Georgetown Law students can study litigation, the judicial process, and alternative dispute resolution (ADR) in traditional classroom settings, in clinics, and in practice-oriented seminars such at trial advocacy, negotiations, and appellate practice.
The Georgetown Law faculty features national experts in litigation and ADR whose scholarship explores subjects such as complex litigation, arbitration and mediation, law firm compensation, and litigation finance.
Georgetown Law’s location in Washington, DC also provides a fruitful training ground for developing court room skills. Many clinics provide hands-on litigation training. The Appellate Litigation Clinic, for example, provides intense training in the art of oral and written advocacy, teaching students how to litigate on appeal and the professional standards that will guide them throughout their legal careers.
Students in other clinics regularly appear in domestic violence court, immigration tribunals, juvenile criminal court, and other forums, giving them advocacy skills that serve them throughout their career.
As many legal disputes have moved from courts to private arbitration and mediation, familiarity with this area of law is essential to those practicing in areas as diverse as litigation, transactional areas, governmental settings, and management.

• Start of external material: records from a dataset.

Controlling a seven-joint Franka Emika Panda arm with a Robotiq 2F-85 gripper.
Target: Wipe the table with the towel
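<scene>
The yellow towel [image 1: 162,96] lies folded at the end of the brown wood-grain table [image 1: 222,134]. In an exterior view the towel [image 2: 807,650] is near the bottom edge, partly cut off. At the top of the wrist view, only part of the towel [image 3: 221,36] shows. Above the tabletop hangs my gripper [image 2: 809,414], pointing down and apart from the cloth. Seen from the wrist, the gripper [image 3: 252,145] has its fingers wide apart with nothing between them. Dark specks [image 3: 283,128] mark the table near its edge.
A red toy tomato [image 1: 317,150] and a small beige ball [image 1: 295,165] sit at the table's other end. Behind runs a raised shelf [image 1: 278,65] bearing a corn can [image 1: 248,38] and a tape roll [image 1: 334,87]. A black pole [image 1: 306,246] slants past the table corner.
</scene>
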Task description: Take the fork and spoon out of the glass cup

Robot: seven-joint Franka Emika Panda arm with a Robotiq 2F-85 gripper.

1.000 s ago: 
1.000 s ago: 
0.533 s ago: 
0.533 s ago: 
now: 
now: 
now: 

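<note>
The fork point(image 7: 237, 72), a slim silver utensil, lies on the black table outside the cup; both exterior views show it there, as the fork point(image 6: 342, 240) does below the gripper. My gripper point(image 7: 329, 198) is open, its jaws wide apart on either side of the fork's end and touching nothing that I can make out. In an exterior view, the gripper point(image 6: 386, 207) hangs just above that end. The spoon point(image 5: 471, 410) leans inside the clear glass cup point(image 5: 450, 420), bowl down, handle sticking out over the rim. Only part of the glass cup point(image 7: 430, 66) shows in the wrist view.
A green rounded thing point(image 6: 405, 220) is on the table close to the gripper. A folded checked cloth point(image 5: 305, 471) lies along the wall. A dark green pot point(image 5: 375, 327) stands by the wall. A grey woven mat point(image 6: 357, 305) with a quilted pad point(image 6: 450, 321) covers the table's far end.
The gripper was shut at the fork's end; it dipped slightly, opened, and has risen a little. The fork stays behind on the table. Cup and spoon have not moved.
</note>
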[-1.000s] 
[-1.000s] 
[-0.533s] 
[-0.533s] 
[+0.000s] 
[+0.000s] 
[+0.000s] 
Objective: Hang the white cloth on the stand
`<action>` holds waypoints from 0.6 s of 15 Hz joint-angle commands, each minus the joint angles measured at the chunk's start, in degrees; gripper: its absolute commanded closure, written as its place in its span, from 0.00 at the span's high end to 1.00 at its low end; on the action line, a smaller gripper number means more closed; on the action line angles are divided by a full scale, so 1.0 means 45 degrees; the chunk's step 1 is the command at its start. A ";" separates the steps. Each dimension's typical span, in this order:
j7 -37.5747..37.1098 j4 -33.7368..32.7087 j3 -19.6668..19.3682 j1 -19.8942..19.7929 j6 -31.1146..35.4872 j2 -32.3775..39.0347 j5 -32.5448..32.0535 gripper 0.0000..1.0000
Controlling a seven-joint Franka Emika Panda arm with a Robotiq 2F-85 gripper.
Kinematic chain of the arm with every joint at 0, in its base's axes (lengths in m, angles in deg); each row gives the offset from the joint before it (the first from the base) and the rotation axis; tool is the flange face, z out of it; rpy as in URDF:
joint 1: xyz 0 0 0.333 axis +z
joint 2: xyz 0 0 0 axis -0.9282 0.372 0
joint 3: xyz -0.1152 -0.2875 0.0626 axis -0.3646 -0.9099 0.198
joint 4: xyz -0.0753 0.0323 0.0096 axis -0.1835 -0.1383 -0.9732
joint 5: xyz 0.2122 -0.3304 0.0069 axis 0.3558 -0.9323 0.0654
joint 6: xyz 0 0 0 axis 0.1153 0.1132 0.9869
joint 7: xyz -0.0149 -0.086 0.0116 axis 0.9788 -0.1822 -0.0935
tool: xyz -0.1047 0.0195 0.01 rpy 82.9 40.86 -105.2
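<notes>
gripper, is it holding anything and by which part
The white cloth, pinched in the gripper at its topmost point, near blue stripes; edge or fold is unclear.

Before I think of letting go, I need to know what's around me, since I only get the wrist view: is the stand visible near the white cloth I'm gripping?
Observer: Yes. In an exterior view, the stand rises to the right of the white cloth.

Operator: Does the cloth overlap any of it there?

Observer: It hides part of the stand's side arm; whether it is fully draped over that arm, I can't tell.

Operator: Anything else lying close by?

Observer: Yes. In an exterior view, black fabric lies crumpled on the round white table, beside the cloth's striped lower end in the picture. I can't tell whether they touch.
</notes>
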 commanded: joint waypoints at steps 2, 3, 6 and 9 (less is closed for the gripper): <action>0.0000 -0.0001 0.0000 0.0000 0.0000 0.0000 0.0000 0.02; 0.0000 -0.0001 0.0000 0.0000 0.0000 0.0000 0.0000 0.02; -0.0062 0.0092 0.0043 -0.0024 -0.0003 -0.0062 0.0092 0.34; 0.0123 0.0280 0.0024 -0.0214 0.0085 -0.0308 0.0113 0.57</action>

Georgetown Law’s rich curricular offerings provide a firm grounding in ADR theory and opportunities to use negotiation and problem-solving skills in a wide variety of substantive settings. Many of these courses combine theory with extensive simulations and then reflection on what makes for a successful dispute resolution. Students pursing an LL.M. degree can obtain a certificate in international arbitration and dispute resolution.
Students interested in pursuing a career in litigation or dispute resolution can participate in the largest and most diverse moot court program of any top law school. The student-organized Barristers Council organizes and trains students to compete in appellate advocacy, trial advocacy, and alternative dispute resolution.